→ **YOUR GOAL**:
Which of the lines below hold "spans"? Please return each one.

Data excerpts
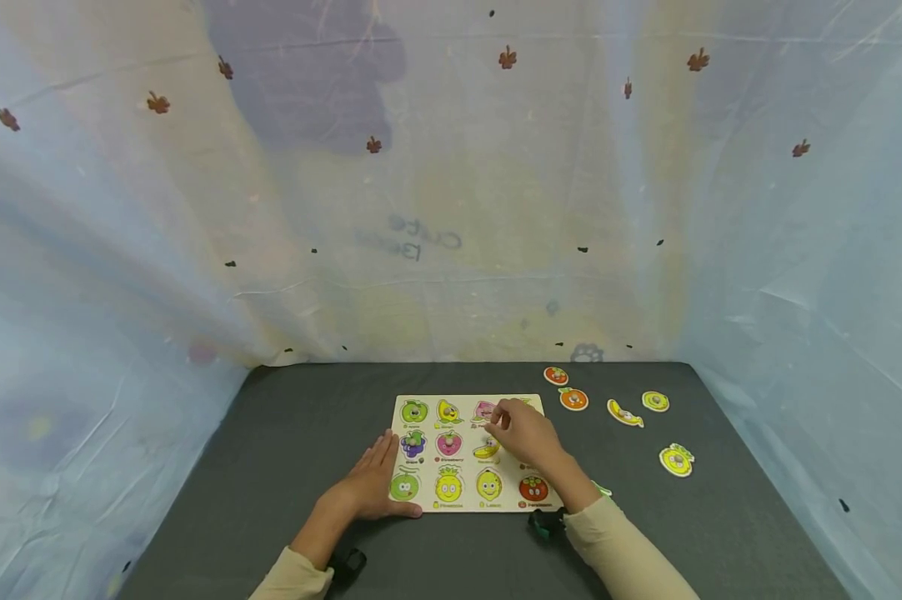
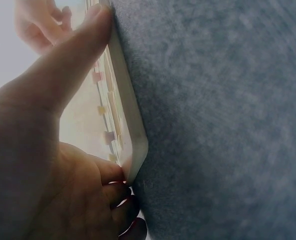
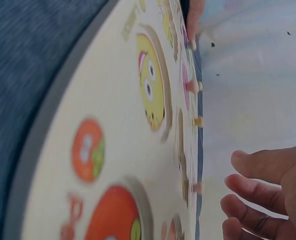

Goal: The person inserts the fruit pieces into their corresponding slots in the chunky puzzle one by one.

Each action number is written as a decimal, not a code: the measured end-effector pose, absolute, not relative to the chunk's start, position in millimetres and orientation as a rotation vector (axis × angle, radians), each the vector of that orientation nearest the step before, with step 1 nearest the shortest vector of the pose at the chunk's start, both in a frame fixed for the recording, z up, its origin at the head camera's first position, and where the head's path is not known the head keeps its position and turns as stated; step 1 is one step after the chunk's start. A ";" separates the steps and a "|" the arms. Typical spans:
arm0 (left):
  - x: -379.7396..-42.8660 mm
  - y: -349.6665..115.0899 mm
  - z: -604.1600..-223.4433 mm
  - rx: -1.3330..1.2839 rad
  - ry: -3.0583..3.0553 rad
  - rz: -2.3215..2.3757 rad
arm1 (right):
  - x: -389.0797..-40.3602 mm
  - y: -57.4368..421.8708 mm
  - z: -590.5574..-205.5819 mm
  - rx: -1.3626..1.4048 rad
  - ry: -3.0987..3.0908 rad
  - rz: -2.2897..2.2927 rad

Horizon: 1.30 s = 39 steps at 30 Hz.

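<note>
A pale wooden fruit puzzle board (image 1: 468,506) lies on the dark table, printed with several labelled cartoon fruits. My left hand (image 1: 376,481) rests against its left side, fingers along that edge and thumb (image 2: 83,45) on the front edge. Over the board's upper right, my right hand (image 1: 526,433) hovers near the pink peach (image 1: 484,410), its fingers loosely bent. The right wrist view shows a gap between thumb (image 3: 258,165) and fingers, with nothing held. Small pegs stand up from the strawberry piece (image 3: 192,86) and some others. The lemon (image 3: 152,82) is a bare printed recess.
Right of the board lie loose fruit pieces: a red one (image 1: 556,376), an orange (image 1: 574,400), a banana (image 1: 625,413), a yellow-green round one (image 1: 655,402) and a larger yellow-green one (image 1: 677,460). A green piece (image 1: 603,490) peeks out by my right wrist. Patterned sheeting (image 1: 451,208) surrounds the table.
</note>
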<state>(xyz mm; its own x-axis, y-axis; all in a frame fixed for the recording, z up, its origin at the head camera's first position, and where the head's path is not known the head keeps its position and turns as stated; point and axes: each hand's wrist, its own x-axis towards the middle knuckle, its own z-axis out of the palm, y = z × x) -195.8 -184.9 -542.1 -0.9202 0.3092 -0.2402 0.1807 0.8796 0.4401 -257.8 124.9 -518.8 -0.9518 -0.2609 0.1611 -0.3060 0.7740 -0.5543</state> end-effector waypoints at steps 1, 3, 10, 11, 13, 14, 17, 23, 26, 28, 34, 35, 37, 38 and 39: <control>-195.8 -184.7 -541.7 0.370 2.745 0.604 | -257.2 127.8 -519.0 0.452 -2.888 0.931; -195.6 -184.2 -540.6 0.368 2.742 0.603 | -256.9 133.8 -519.9 0.437 -2.883 0.944; -196.0 -184.0 -538.7 0.367 2.736 0.596 | -257.0 151.5 -523.0 0.362 -2.897 0.963; -196.1 -184.1 -539.2 0.365 2.737 0.598 | -256.9 153.7 -523.5 0.347 -2.904 0.963; -196.1 -184.3 -539.9 0.366 2.738 0.597 | -256.4 157.9 -524.1 0.317 -2.912 0.972; -196.0 -184.3 -540.2 0.362 2.736 0.595 | -255.8 159.9 -523.8 0.301 -2.913 0.987; -195.6 -184.1 -540.7 0.365 2.741 0.602 | -254.4 166.8 -524.6 0.280 -2.903 1.025; -195.8 -184.3 -540.8 0.357 2.748 0.600 | -253.8 182.8 -527.3 0.287 -2.847 1.075; -196.5 -184.7 -541.2 0.360 2.748 0.599 | -254.2 190.9 -528.3 0.268 -2.840 1.068; -197.1 -185.1 -541.8 0.366 2.744 0.610 | -254.1 196.1 -528.1 0.255 -2.834 1.066; -196.4 -186.7 -542.0 0.387 2.729 0.661 | -253.2 212.3 -528.7 0.197 -2.825 1.055; -195.9 -186.8 -541.6 0.390 2.726 0.665 | -253.1 215.2 -529.5 0.183 -2.826 1.051; -195.0 -186.9 -540.9 0.388 2.721 0.675 | -253.0 220.7 -531.7 0.163 -2.821 1.040; -194.8 -186.9 -540.3 0.386 2.721 0.689 | -253.0 223.8 -533.2 0.152 -2.815 1.030; -195.1 -186.9 -540.4 0.384 2.721 0.701 | -253.0 226.5 -534.5 0.145 -2.810 1.024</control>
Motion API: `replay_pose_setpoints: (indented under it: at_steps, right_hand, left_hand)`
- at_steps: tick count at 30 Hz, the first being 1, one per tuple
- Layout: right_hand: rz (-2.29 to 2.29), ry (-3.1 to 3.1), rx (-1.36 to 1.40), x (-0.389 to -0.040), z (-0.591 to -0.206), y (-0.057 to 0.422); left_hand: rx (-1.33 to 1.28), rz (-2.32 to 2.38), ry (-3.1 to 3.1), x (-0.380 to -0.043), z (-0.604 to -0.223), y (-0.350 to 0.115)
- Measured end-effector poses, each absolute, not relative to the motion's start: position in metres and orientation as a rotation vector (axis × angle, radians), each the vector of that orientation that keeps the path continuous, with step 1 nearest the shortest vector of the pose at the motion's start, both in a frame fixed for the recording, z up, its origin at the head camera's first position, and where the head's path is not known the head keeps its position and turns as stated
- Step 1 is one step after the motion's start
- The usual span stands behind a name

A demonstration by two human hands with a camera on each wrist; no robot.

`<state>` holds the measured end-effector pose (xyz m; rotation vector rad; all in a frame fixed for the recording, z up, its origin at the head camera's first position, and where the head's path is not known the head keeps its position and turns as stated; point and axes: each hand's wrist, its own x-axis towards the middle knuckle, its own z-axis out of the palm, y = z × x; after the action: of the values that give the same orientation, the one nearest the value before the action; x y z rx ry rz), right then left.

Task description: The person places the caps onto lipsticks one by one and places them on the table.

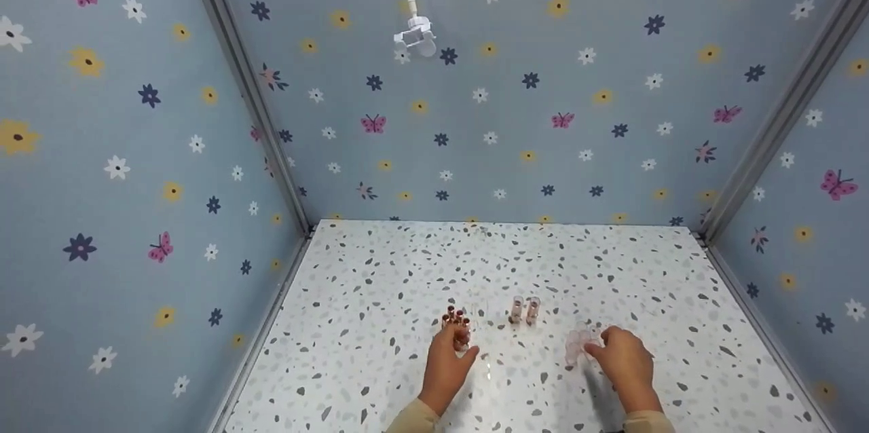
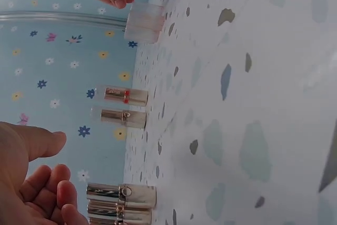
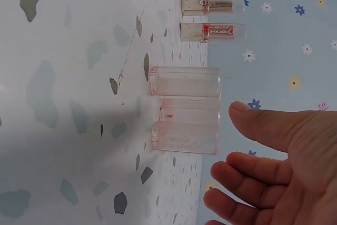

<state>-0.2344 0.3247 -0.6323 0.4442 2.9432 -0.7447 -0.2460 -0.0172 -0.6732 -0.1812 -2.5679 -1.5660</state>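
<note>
Several rose-gold lipstick tubes [image 1: 451, 311] stand upright in a tight cluster left of the middle of the table. My left hand [image 1: 448, 362] is right beside them, fingers loosely bent and nothing between them; the hand covers part of the cluster in the head view. To the right, several clear pinkish lipstick caps [image 1: 576, 346] stand grouped together. My right hand [image 1: 626, 362] is next to these caps, its thumb and fingers apart and holding nothing in the right wrist view. Between the hands stand two lipsticks with clear caps [image 3: 213, 6], side by side; one bears red marking.
White speckled tabletop [image 1: 366, 365] spreads around everything. Flower-patterned walls [image 1: 475, 107] enclose it at the back and both sides, with grey metal posts [image 1: 254, 100] in the corners. A white clamp [image 1: 416, 36] hangs on a cable before the back wall, well above the table.
</note>
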Motion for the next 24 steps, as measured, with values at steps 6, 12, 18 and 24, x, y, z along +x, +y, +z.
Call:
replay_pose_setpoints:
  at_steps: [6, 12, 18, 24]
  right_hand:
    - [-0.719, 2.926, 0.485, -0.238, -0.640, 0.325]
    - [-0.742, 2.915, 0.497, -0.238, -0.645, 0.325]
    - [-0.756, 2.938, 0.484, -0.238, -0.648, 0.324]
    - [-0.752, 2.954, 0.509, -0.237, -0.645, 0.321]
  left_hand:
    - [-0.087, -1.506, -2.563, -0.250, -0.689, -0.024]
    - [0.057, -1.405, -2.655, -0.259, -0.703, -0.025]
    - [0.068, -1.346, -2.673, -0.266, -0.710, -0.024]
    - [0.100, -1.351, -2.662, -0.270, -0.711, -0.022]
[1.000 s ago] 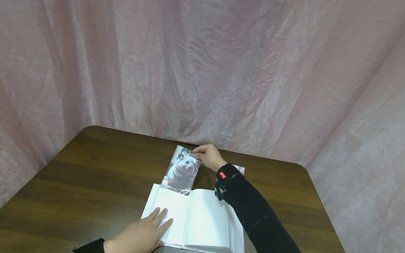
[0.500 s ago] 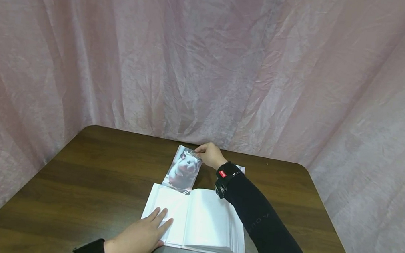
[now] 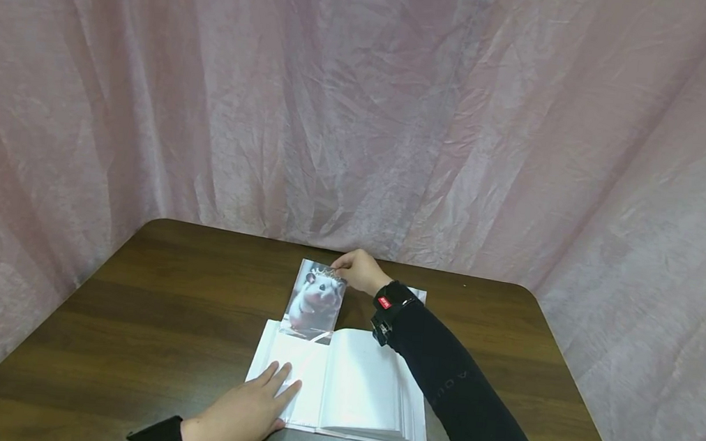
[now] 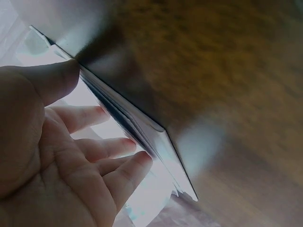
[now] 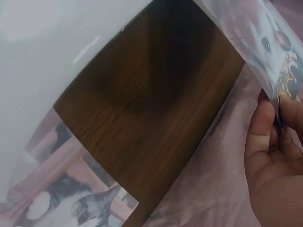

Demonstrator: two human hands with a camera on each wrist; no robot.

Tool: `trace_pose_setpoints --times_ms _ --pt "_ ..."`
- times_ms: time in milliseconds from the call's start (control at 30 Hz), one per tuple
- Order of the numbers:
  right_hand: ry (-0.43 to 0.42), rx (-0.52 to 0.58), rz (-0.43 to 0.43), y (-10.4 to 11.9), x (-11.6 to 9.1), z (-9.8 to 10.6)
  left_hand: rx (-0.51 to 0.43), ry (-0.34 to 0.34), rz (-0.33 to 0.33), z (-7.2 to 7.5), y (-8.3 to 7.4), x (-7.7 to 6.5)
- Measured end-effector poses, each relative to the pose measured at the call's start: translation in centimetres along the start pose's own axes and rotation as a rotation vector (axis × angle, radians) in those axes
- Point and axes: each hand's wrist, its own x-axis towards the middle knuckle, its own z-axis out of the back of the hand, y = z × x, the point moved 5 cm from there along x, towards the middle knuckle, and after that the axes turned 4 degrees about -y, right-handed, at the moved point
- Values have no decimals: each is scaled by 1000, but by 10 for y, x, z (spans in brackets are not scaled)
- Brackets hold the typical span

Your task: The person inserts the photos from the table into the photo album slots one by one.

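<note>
A white photo album (image 3: 365,383) lies open on the table, several pages stacked on its right side. My left hand (image 3: 242,407) rests on the lower left page with fingers spread. In the left wrist view, the thumb of that left hand (image 4: 52,161) lies by the album's edge (image 4: 118,111). A photo (image 3: 314,301) of a white hamster wearing a crown stands at the far edge of the left page, its lower end overlapping the page top. My right hand (image 3: 362,272) pinches this photo's upper right corner; the right wrist view shows thumb and fingers on the photo (image 5: 265,45).
Another photo (image 5: 80,208), with a cat on it, lies past the album's right side, largely hidden by the right forearm in the head view. The brown wooden table (image 3: 130,320) ends at a pink curtain (image 3: 363,109) behind.
After a slight shift to the right, my right hand has brought the hamster photo left and nearer the album, its lower end now farther over the left page. The left hand stays put.
</note>
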Motion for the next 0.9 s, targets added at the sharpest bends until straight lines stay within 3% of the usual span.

→ **SOLUTION FOR THIS EXERCISE**:
Each action number is written as a decimal, not a code: the measured end-effector pose, absolute, not relative to the chunk's start, position in millimetres and orientation as a rotation vector (axis × angle, radians), each the vector of that orientation nearest the step before, with step 1 nearest the shortest vector of the pose at the chunk's start, both in a frame fixed for the recording, z up, its origin at the head camera's first position, and where the head's path is not known the head keeps its position and turns as stated; step 1 is one step after the chunk's start. A ";" separates the steps and a "|" the arms. Typical spans:
- Values have no decimals: each is scaled by 1000, but by 10 for y, x, z (spans in brackets are not scaled)

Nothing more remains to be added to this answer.